● **What to work on**: Look below for the line that contains "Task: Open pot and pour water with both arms" and the line that contains "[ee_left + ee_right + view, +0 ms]", then restate both of them and every line in between, exactly. No picture goes in the copy.
===== Extracted information
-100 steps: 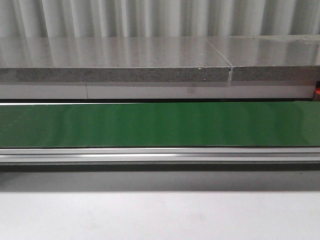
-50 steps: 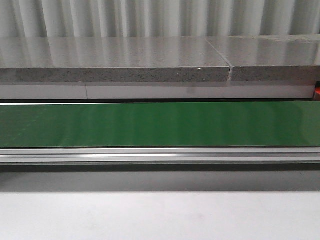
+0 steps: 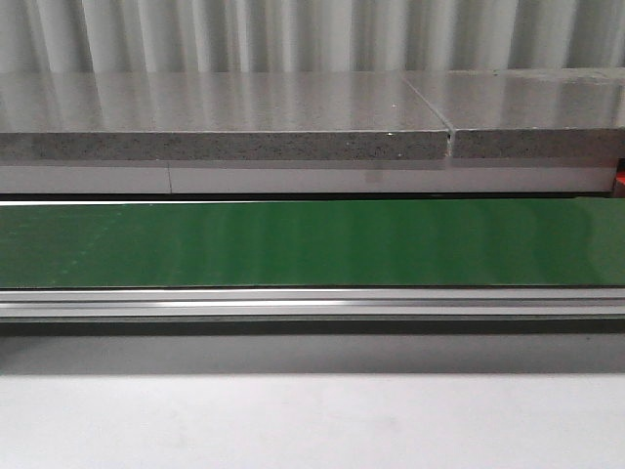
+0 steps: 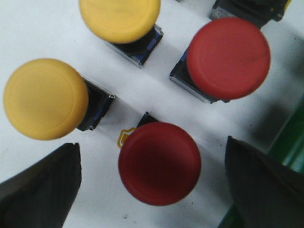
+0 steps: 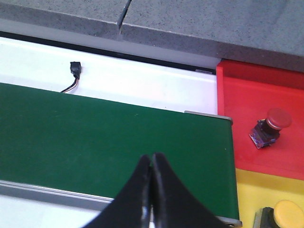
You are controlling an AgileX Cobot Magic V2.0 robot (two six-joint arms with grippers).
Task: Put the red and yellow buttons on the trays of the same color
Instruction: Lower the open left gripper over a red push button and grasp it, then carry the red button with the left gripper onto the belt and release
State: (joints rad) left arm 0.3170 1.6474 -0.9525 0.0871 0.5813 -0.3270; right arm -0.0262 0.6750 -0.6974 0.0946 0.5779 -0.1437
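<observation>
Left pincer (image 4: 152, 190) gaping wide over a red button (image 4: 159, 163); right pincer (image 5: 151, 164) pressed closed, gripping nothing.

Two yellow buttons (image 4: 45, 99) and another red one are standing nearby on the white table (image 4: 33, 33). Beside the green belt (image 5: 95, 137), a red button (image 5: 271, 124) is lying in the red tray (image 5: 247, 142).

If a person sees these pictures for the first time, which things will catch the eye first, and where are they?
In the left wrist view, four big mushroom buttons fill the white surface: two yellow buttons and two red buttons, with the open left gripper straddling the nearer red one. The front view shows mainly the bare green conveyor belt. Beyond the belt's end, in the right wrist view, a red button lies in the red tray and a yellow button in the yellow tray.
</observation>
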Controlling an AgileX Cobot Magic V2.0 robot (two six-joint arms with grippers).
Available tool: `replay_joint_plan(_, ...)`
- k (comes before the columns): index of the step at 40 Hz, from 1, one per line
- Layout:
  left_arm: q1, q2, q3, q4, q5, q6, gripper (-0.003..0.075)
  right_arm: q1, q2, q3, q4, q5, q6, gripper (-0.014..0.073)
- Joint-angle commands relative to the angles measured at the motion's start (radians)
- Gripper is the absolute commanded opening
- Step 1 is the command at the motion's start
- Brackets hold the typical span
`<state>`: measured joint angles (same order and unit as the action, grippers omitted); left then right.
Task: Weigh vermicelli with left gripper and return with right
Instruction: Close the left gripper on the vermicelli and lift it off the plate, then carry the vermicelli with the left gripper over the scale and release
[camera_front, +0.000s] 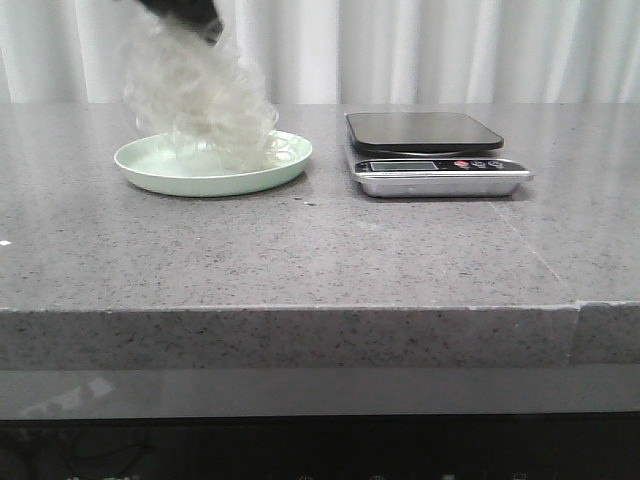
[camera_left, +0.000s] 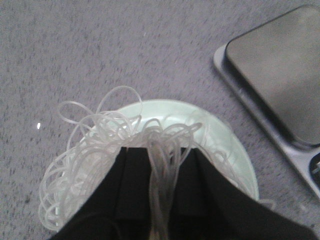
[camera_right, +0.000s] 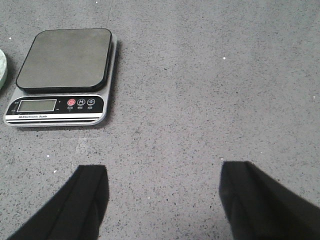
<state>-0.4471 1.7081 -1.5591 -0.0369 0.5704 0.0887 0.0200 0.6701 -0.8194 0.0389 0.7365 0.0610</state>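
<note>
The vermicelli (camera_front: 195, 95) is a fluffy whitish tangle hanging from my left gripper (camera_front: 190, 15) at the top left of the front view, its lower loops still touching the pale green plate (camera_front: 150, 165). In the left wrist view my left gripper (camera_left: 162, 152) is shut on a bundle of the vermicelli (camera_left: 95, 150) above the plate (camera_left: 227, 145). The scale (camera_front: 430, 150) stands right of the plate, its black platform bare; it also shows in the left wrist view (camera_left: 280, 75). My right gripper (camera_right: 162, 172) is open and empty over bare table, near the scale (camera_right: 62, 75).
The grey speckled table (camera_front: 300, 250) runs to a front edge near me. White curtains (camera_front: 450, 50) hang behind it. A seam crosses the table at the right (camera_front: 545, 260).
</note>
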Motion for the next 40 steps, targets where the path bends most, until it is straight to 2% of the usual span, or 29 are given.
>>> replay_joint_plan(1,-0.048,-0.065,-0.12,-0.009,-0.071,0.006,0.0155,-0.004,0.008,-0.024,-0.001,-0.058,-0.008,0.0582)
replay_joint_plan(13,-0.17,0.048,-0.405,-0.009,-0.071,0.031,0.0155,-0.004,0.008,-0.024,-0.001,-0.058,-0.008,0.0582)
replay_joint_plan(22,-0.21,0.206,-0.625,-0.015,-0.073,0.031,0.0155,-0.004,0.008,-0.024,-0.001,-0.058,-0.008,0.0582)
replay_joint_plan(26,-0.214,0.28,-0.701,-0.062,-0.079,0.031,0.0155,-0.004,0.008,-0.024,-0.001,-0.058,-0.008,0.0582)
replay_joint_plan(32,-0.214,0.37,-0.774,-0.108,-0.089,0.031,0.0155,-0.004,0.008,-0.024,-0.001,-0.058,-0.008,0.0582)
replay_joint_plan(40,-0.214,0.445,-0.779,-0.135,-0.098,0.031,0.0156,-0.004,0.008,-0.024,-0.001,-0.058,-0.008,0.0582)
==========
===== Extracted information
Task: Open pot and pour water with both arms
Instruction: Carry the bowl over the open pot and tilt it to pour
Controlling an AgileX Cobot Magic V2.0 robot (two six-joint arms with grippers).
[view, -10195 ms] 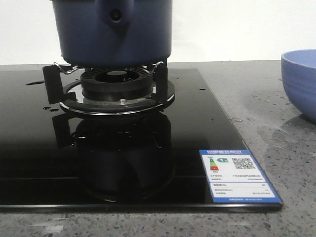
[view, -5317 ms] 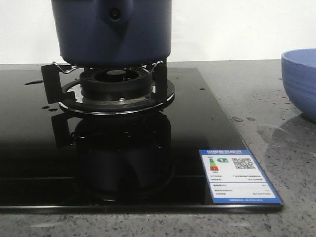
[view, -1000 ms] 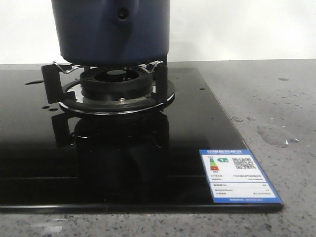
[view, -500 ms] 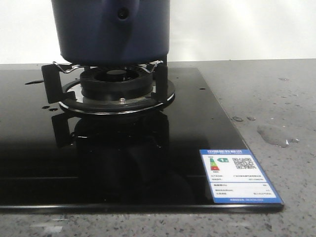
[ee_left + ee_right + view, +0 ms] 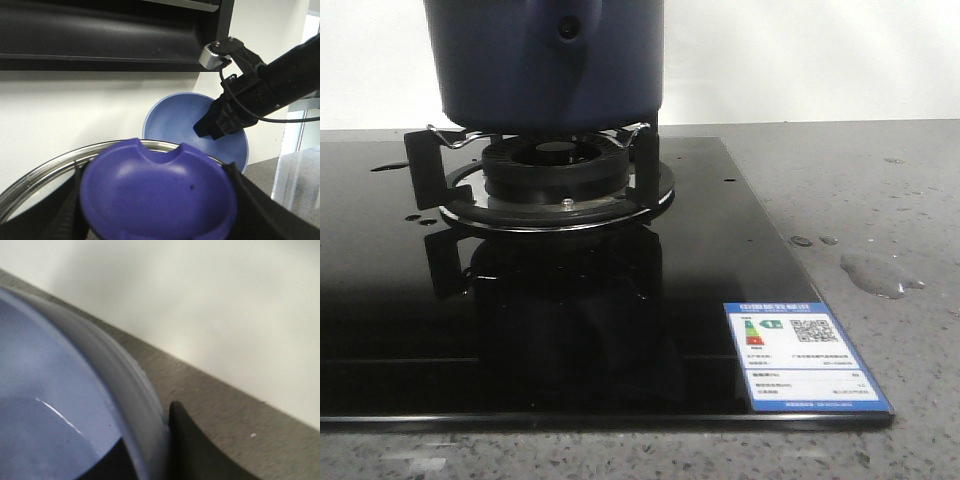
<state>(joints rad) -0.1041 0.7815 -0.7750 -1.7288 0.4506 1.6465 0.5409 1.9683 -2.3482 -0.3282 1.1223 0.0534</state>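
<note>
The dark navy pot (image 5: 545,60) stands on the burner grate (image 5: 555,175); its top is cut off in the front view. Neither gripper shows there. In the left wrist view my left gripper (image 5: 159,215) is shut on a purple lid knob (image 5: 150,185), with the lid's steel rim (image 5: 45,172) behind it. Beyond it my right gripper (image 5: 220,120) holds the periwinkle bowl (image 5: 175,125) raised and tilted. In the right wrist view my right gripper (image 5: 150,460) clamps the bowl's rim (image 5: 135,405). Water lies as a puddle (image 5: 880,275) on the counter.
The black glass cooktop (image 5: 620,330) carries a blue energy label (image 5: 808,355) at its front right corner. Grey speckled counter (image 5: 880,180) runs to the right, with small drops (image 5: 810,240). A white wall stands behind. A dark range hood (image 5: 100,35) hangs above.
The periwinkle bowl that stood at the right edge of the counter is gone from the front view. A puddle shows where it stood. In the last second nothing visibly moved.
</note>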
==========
● **Output of the exercise**:
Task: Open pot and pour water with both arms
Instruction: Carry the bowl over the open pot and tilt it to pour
Controlling an AgileX Cobot Magic V2.0 robot (two six-joint arms with grippers).
[view, -10195 ms] 
[view, -5317 ms] 
[view, -1000 ms] 
[view, -500 ms] 
[ee_left + ee_right + view, +0 ms] 

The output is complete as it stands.